• **Exercise brief**
Which lines in the records below include the word "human"? Report each of them in full.

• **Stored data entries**
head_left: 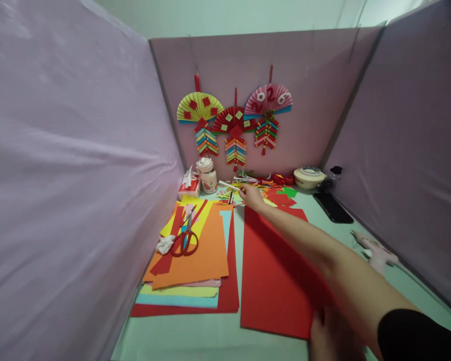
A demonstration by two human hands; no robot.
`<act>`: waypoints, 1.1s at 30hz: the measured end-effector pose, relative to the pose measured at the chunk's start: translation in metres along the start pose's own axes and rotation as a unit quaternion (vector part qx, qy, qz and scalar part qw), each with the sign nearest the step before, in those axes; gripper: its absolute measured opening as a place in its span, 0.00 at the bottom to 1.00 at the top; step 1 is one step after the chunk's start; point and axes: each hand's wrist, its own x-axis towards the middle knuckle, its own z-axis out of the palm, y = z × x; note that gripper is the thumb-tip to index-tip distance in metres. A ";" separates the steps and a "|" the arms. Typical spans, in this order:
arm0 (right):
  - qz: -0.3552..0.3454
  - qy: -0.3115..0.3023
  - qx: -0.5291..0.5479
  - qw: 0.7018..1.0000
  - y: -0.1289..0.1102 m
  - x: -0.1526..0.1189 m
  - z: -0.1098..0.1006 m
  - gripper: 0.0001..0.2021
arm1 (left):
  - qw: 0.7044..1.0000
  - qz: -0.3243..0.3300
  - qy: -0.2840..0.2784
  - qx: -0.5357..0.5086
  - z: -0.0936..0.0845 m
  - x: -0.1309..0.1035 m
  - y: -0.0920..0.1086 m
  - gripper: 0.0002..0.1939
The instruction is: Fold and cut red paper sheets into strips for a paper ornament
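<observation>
A: Left side?
B: Tissue pack (189, 189), print too small to read. Scissors (185, 243) lie on the paper pile (210, 255), probably kept there within reach.
A: Middle?
B: Right hand (252, 197), fingers pinched closed around the end of a white stick (228, 185) near the scraps (280, 199). Pink fan (268, 99) behind reads "2026".
A: Nearer?
B: Red sheet (274, 281), flat on the table (180, 338). Left hand (320, 333) at its near right corner, likely steadying it; partly hidden, so opening and grip: cannot tell.

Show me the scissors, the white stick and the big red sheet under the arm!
Scissors (187, 234): head view, where the handles meet.
White stick (228, 185): head view, its middle.
Red sheet (272, 281): head view, its flat surface.
</observation>
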 end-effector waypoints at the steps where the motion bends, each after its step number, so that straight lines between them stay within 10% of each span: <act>1: 0.007 0.013 0.032 0.999 0.002 -0.010 -0.010 0.08 | 0.999 0.009 -0.001 0.036 0.005 -0.003 0.000 0.17; 8: 0.051 0.028 0.218 0.974 0.040 -0.147 -0.101 0.09 | 0.987 0.062 0.051 0.140 0.007 -0.019 -0.005 0.20; 10: 0.093 0.006 0.366 0.926 0.056 -0.199 -0.124 0.08 | 0.983 0.066 0.065 0.157 0.002 -0.020 -0.004 0.18; 16: 0.208 0.039 0.441 0.872 0.106 -0.309 -0.148 0.12 | 0.974 0.070 0.107 0.187 -0.004 -0.019 -0.001 0.18; 33: 0.185 0.070 0.248 0.948 0.140 -0.340 -0.137 0.08 | 0.967 0.095 0.088 0.218 -0.009 -0.019 -0.001 0.20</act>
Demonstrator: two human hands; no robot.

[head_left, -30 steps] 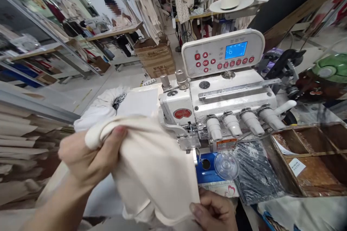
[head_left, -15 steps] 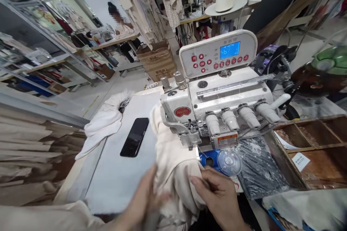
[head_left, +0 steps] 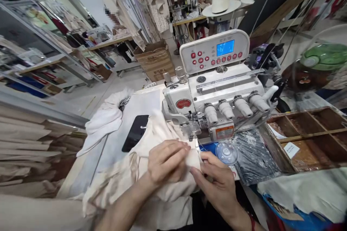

• **Expected answer**
A demonstration by two human hands; no robot.
Demonstrator: two human hands; no robot.

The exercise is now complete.